**Task requirements**
In your copy of the data, keep every word exact and include no pictures.

**Information supplied**
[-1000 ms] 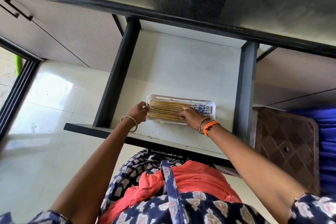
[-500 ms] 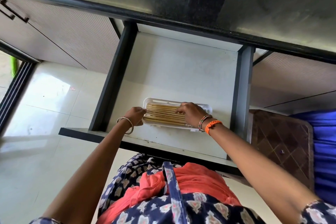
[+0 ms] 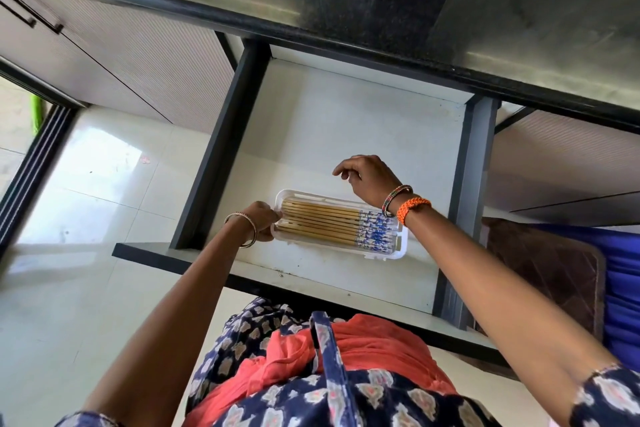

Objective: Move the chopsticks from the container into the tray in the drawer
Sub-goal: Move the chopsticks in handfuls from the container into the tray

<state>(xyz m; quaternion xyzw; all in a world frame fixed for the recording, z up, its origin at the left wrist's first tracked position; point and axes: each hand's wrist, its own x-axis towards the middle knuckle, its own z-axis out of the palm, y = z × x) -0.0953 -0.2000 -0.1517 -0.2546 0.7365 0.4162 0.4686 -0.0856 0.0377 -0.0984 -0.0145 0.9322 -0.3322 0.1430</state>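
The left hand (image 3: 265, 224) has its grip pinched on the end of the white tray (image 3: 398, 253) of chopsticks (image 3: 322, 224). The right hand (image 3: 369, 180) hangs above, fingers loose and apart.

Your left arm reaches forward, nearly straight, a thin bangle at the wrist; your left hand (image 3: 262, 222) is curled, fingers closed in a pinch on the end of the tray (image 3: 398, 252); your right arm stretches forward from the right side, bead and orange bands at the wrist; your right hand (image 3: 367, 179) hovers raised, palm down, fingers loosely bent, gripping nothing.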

**Task response**
[-1000 ms] 
[-500 ms] 
[+0 ms] 

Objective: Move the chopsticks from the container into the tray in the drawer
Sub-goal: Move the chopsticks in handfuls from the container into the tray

<state>(xyz m; quaternion xyzw; all in a world frame fixed for the recording, z up, its origin at the left wrist's first tracked position; point and axes: each hand's wrist, its own x-axis towards the middle knuckle, its own z-axis out of the palm, y = z × x) -0.0953 -0.2000 -0.1517 -0.2546 0.7365 0.4162 0.4686 -0.0856 0.0377 -0.0984 -0.0145 0.9322 -0.3322 0.1430</state>
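The left hand (image 3: 265, 224) has its grip pinched on the end of the white tray (image 3: 398, 253) of chopsticks (image 3: 322, 224). The right hand (image 3: 369, 180) hangs above, fingers loose and apart.

Your left arm reaches forward, nearly straight, a thin bangle at the wrist; your left hand (image 3: 262, 222) is curled, fingers closed in a pinch on the end of the tray (image 3: 398, 252); your right arm stretches forward from the right side, bead and orange bands at the wrist; your right hand (image 3: 367, 179) hovers raised, palm down, fingers loosely bent, gripping nothing.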

No additional output will be produced.